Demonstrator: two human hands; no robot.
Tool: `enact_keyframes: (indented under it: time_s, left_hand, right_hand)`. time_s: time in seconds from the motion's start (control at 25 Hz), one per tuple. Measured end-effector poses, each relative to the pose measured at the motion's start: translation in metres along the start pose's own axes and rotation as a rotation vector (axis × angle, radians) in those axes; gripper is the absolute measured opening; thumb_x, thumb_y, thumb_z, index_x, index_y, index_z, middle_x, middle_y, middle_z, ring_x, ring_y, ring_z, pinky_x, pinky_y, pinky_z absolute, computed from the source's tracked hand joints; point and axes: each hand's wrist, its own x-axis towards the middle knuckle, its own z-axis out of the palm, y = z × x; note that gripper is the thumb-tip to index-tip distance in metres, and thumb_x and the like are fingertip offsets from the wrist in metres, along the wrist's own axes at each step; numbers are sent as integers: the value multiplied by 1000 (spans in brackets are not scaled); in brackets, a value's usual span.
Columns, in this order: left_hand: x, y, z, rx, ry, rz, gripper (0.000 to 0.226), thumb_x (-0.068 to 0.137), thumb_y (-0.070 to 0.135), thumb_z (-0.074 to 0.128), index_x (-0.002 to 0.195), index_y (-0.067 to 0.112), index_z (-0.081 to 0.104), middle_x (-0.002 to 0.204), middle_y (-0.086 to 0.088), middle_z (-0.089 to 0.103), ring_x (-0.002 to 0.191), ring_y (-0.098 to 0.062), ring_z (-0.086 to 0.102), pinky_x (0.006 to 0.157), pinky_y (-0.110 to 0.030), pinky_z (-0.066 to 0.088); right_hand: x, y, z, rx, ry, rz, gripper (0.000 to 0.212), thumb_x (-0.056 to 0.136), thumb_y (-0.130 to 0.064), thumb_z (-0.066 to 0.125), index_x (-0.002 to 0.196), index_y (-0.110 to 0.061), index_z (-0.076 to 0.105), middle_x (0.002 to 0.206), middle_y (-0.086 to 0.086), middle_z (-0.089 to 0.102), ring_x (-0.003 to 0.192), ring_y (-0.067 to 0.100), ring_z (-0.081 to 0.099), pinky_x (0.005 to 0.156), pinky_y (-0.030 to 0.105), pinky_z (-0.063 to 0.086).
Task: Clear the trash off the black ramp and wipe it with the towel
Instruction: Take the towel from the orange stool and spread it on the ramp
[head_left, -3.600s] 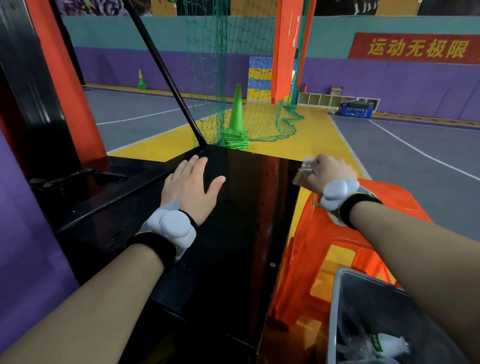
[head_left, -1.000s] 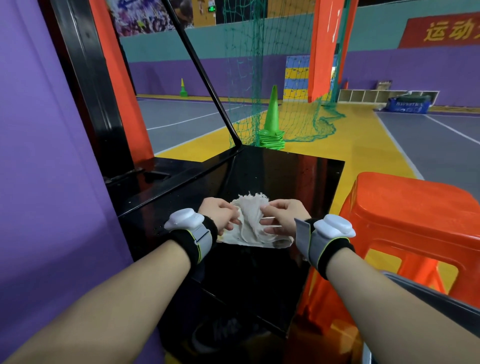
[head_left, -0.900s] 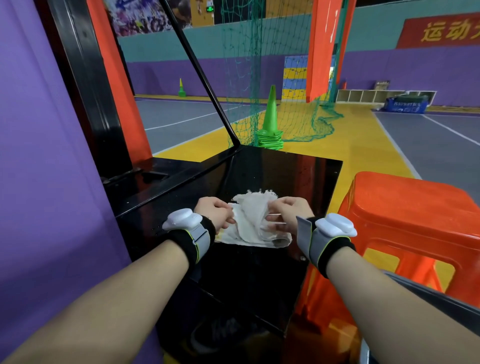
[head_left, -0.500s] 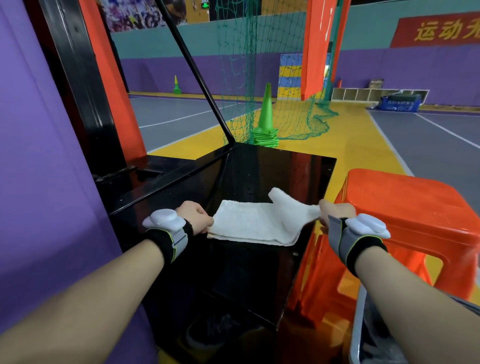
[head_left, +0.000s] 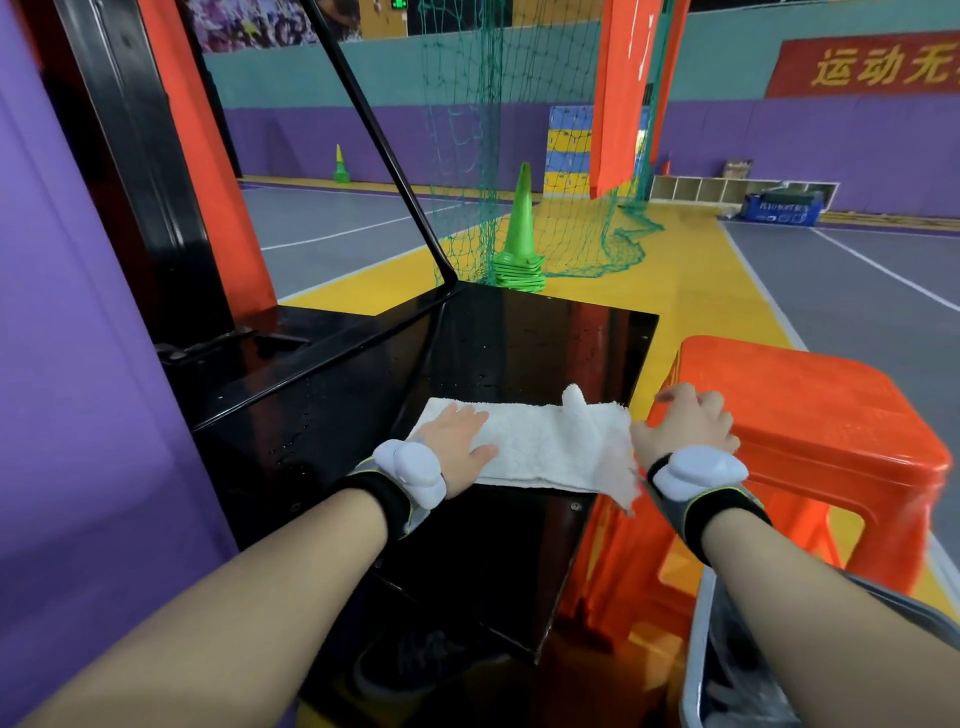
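Note:
A white towel (head_left: 550, 444) lies spread flat across the glossy black ramp (head_left: 519, 353), its right end hanging a little over the ramp's right edge. My left hand (head_left: 457, 447) rests palm down on the towel's left end, fingers spread. My right hand (head_left: 685, 421) hovers just right of the towel at the edge of the orange stool, fingers apart and slightly blurred, holding nothing. No trash shows on the ramp's surface.
An orange plastic stool (head_left: 810, 415) stands right against the ramp. A grey bin (head_left: 696, 660) with trash sits at the bottom right. A purple padded post (head_left: 78, 364) is on my left. A stack of green cones (head_left: 519, 244) and green netting lie beyond the ramp.
The towel went from bunched between both hands to spread flat. My left hand has opened flat onto it. My right hand has let go of the towel's right end and opened.

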Motion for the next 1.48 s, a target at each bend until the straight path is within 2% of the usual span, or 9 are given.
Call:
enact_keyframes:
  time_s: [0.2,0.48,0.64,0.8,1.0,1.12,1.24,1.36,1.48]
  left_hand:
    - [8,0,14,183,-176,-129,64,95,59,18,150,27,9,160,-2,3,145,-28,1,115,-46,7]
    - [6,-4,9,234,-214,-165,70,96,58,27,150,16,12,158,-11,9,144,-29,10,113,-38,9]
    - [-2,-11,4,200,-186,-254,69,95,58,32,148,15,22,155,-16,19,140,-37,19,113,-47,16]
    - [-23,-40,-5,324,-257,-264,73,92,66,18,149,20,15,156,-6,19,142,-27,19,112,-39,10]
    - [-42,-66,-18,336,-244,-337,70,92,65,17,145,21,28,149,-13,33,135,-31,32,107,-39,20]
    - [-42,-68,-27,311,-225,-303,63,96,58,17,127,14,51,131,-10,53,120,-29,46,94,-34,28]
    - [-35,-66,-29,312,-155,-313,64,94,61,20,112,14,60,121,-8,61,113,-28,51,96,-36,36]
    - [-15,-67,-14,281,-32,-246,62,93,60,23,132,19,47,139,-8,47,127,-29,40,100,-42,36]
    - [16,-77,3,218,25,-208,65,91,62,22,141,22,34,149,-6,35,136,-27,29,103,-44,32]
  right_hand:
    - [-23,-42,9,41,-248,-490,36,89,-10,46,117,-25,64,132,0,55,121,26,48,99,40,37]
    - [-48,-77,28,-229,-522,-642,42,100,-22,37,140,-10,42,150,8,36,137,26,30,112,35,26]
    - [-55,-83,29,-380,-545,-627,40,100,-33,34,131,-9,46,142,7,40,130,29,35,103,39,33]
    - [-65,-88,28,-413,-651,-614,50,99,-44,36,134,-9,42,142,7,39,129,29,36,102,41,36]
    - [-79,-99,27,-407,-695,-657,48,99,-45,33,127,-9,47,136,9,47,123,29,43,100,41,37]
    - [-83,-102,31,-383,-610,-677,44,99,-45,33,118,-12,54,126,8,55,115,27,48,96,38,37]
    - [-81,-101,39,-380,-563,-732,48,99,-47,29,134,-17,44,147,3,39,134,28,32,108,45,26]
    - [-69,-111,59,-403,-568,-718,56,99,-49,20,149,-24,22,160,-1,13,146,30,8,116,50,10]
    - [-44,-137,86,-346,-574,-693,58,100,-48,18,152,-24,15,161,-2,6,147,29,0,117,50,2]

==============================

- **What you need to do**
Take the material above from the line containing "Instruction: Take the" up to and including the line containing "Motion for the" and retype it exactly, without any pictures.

- **Exercise output**
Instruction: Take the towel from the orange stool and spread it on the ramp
[head_left, -3.600s] 
[head_left, -1.000s] 
[head_left, -0.900s] 
[head_left, -0.500s] 
[head_left, +0.000s] 
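Note:
A white towel (head_left: 550, 444) lies spread flat across the glossy black ramp (head_left: 519, 353), its right end hanging a little over the ramp's right edge. My left hand (head_left: 457, 447) rests palm down on the towel's left end, fingers spread. My right hand (head_left: 685, 421) hovers just right of the towel at the edge of the orange stool, fingers apart and slightly blurred, holding nothing. No trash shows on the ramp's surface.
An orange plastic stool (head_left: 810, 415) stands right against the ramp. A grey bin (head_left: 696, 660) with trash sits at the bottom right. A purple padded post (head_left: 78, 364) is on my left. A stack of green cones (head_left: 519, 244) and green netting lie beyond the ramp.
The towel went from bunched between both hands to spread flat. My left hand has opened flat onto it. My right hand has let go of the towel's right end and opened.
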
Motion for the next 1.48 s, a target at each bend until the straight path is within 2% of the usual span, or 9 are given.

The response above is complete.